• _Task requirements_
Reprint the listing. Every line must match the original exactly.

• _Input records_
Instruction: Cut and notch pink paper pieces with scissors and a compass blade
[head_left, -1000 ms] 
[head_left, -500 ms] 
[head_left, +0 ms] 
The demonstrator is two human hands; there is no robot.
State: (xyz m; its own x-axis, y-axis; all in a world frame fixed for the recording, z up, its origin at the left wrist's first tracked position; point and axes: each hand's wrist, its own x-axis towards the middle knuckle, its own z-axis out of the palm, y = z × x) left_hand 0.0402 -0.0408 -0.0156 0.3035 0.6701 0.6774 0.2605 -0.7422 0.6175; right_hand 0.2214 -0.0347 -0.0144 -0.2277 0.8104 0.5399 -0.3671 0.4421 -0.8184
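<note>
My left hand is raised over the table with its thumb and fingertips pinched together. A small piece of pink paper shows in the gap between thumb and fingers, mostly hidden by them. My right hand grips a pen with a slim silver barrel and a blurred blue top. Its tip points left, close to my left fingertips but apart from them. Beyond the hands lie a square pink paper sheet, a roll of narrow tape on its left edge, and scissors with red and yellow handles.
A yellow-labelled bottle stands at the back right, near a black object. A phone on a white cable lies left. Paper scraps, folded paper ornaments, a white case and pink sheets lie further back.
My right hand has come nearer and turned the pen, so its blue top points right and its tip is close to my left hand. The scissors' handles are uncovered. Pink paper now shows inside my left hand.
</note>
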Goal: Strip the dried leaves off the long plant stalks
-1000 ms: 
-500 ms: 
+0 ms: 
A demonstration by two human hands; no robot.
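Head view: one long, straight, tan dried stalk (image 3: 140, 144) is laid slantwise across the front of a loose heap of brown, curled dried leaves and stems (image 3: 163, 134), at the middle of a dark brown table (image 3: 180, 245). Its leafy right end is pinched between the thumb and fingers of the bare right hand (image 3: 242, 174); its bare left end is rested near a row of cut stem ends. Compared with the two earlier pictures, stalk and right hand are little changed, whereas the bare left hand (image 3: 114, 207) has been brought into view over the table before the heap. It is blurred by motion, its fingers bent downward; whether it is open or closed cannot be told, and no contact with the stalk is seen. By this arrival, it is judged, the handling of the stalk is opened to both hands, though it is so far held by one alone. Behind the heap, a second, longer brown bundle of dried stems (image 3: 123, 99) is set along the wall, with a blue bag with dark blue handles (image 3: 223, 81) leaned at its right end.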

• _Written solution_
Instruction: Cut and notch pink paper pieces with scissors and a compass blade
[head_left, -1000 ms] 
[head_left, -500 ms] 
[head_left, +0 ms] 
The demonstrator is two human hands; there is no robot.
State: (xyz m; its own x-axis, y-axis; all in a world frame fixed for the recording, z up, its origin at the left wrist's first tracked position; point and axes: each hand's wrist, its own x-axis towards the middle knuckle, its own z-axis out of the palm, y = z × x) left_hand 0.0402 -0.0408 -0.0156 0.3035 0.6701 0.6774 0.2605 -0.7422 0.6175; right_hand 0.2214 -0.0347 -0.0144 -0.2277 0.8104 0.5399 -0.3671 0.4421 -0.8184
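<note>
My left hand is raised over the table with its thumb and fingertips pinched together. A small piece of pink paper shows in the gap between thumb and fingers, mostly hidden by them. My right hand grips a pen with a slim silver barrel and a blurred blue top. Its tip points left, close to my left fingertips but apart from them. Beyond the hands lie a square pink paper sheet, a roll of narrow tape on its left edge, and scissors with red and yellow handles.
A yellow-labelled bottle stands at the back right, near a black object. A phone on a white cable lies left. Paper scraps, folded paper ornaments, a white case and pink sheets lie further back.
My right hand has come nearer and turned the pen, so its blue top points right and its tip is close to my left hand. The scissors' handles are uncovered. Pink paper now shows inside my left hand.
</note>
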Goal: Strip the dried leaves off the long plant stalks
-1000 ms: 
-500 ms: 
+0 ms: 
A demonstration by two human hands; no robot.
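Head view: one long, straight, tan dried stalk (image 3: 140, 144) is laid slantwise across the front of a loose heap of brown, curled dried leaves and stems (image 3: 163, 134), at the middle of a dark brown table (image 3: 180, 245). Its leafy right end is pinched between the thumb and fingers of the bare right hand (image 3: 242, 174); its bare left end is rested near a row of cut stem ends. Compared with the two earlier pictures, stalk and right hand are little changed, whereas the bare left hand (image 3: 114, 207) has been brought into view over the table before the heap. It is blurred by motion, its fingers bent downward; whether it is open or closed cannot be told, and no contact with the stalk is seen. By this arrival, it is judged, the handling of the stalk is opened to both hands, though it is so far held by one alone. Behind the heap, a second, longer brown bundle of dried stems (image 3: 123, 99) is set along the wall, with a blue bag with dark blue handles (image 3: 223, 81) leaned at its right end.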

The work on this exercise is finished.